* [EXERCISE BRIEF]
The lines from the start of the records below through the line containing "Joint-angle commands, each" are to be copied exactly, both ends included, with nothing added.

* [SOURCE MATERIAL]
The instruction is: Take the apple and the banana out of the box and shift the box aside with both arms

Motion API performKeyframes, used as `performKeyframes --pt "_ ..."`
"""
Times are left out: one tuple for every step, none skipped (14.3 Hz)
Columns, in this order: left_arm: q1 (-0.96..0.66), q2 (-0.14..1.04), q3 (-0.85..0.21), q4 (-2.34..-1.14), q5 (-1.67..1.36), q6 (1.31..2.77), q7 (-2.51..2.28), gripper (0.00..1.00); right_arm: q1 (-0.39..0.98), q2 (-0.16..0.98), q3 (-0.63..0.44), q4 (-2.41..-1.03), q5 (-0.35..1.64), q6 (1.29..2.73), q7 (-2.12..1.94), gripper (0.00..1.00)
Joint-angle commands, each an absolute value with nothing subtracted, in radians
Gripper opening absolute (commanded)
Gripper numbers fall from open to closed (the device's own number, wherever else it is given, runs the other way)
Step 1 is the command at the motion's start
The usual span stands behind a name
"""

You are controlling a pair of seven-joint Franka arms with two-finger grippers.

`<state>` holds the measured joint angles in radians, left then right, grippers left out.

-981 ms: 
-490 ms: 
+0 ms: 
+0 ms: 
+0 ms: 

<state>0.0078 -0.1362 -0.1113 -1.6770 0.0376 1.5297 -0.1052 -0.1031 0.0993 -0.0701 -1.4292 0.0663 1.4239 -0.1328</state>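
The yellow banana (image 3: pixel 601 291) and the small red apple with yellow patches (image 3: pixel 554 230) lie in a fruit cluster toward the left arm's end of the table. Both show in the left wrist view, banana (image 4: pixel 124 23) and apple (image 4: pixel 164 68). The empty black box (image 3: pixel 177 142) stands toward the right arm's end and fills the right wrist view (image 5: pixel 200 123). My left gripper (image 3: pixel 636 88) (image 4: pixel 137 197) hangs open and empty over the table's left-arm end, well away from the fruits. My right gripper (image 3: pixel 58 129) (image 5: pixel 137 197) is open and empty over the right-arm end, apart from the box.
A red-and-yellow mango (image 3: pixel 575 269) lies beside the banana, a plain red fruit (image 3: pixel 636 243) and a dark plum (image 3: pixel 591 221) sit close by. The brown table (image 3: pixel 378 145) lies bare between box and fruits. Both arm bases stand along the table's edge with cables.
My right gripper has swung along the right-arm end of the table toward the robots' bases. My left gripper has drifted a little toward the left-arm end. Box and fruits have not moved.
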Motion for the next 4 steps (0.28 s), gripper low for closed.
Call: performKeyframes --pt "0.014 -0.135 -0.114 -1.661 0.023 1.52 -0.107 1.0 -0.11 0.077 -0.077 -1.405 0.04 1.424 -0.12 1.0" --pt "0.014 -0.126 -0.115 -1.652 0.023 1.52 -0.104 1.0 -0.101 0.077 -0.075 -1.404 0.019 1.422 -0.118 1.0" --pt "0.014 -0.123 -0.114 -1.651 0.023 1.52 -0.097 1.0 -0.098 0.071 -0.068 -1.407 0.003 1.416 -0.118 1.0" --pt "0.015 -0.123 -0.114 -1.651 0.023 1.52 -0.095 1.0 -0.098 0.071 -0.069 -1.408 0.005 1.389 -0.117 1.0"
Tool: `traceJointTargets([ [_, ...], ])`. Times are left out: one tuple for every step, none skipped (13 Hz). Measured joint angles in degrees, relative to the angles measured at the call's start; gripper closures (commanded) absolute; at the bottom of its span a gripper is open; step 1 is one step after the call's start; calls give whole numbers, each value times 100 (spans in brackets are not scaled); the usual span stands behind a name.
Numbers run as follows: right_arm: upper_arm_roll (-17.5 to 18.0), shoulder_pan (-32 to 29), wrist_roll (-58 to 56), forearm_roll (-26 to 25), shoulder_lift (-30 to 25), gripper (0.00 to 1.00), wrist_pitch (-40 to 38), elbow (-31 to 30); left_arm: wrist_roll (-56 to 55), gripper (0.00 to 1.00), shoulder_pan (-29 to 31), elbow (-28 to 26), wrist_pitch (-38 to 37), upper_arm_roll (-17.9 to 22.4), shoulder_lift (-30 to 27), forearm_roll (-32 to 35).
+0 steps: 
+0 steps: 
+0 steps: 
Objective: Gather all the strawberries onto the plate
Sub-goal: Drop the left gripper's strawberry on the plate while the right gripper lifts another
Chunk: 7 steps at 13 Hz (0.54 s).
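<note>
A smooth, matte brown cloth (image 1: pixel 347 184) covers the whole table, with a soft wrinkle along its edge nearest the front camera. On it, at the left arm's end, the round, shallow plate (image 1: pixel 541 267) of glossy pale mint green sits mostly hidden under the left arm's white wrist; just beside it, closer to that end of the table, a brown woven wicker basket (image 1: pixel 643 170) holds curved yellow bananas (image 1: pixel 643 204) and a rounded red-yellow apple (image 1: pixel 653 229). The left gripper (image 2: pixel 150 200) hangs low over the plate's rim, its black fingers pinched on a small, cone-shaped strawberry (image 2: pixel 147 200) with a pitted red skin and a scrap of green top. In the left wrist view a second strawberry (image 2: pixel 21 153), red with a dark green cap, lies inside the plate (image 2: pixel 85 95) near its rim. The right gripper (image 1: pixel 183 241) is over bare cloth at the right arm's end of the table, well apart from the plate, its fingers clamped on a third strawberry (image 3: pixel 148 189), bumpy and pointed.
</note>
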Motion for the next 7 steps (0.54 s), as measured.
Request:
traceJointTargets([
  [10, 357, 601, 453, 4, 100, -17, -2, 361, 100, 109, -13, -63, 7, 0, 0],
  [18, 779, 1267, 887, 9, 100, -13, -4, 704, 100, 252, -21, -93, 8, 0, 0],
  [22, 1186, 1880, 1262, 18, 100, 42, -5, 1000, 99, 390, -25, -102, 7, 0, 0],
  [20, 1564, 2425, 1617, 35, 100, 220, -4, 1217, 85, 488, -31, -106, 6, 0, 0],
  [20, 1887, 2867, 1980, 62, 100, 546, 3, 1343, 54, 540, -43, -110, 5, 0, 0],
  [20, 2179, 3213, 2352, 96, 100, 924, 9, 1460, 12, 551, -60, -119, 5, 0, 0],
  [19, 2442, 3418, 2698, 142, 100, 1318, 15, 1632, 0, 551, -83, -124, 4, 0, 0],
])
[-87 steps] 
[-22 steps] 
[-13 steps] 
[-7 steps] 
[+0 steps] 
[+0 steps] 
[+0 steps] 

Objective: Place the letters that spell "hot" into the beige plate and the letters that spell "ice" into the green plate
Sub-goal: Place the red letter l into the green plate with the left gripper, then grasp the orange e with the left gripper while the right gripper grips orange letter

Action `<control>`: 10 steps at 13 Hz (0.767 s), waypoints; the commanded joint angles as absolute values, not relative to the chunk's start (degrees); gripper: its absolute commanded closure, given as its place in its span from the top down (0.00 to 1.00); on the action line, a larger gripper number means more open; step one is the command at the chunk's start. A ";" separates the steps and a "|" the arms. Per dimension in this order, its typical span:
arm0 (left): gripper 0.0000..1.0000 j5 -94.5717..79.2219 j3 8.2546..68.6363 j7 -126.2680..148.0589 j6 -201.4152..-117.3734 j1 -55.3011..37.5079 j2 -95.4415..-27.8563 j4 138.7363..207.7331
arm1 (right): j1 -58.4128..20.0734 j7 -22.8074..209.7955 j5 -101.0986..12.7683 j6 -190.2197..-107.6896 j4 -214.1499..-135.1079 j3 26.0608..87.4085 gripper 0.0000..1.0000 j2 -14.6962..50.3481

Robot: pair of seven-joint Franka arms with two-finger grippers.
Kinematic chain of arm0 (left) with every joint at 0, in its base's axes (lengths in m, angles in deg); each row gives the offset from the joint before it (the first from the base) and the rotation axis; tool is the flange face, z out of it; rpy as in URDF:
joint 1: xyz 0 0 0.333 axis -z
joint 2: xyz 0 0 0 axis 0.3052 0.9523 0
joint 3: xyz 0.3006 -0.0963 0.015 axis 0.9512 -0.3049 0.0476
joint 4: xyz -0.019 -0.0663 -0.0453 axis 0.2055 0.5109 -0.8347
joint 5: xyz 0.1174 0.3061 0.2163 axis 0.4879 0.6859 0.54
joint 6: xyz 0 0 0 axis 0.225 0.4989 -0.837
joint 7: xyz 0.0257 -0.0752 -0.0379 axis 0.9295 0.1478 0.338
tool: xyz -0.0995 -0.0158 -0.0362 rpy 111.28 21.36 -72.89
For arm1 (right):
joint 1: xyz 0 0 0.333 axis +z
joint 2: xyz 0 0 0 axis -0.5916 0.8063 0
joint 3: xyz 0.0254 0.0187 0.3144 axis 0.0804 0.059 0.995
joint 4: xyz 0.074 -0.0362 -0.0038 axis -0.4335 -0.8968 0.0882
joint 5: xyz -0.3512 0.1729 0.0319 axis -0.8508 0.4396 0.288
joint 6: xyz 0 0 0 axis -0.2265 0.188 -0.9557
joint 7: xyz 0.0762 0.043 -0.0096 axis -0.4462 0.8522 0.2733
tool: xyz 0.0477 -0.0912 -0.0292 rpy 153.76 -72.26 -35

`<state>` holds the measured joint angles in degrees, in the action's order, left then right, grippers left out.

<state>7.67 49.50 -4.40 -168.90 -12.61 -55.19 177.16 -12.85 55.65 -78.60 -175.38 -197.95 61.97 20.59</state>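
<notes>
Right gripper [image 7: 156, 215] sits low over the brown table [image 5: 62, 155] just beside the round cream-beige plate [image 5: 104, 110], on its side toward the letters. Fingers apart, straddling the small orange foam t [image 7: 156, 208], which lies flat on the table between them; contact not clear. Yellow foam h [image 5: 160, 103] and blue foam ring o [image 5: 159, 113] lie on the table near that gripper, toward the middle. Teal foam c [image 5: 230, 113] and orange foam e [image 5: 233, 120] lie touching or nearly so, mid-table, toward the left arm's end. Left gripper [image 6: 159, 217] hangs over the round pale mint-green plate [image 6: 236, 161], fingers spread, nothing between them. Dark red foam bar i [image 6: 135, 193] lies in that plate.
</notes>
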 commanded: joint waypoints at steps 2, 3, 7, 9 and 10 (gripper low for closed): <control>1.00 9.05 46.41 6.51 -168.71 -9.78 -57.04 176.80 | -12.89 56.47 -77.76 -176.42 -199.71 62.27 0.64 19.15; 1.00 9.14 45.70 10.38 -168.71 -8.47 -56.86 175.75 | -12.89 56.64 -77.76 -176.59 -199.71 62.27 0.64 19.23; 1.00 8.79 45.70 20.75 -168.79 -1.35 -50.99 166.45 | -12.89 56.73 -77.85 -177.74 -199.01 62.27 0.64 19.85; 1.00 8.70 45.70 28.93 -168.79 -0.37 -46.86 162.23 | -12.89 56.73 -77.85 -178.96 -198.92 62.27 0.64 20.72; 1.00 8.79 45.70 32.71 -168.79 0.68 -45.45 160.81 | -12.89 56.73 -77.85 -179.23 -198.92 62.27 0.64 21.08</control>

* [RESPONSE TO THIS TASK]
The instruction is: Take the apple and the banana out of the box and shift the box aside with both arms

Motion API performKeyframes, used as `performKeyframes --pt "_ ..."`
"""
Times are left out: one tuple for every step, none skipped (14.3 Hz)
Columns, in this order: left_arm: q1 (-0.96..0.66), q2 (-0.14..1.04), q3 (-0.85..0.21), q4 (-2.34..-1.14), q5 (-1.67..1.36), q6 (1.31..2.77), q7 (-2.51..2.28), gripper (0.00..1.00); right_arm: q1 (-0.39..0.98), q2 (-0.16..0.98), q3 (-0.63..0.44), q4 (-2.41..-1.03), q5 (-0.35..1.64), q6 (1.29..2.73), q7 (-2.12..1.94), gripper (0.00..1.00)
Joint-angle commands, each an absolute value with nothing subtracted, in radians

Work on this exercise has been completed.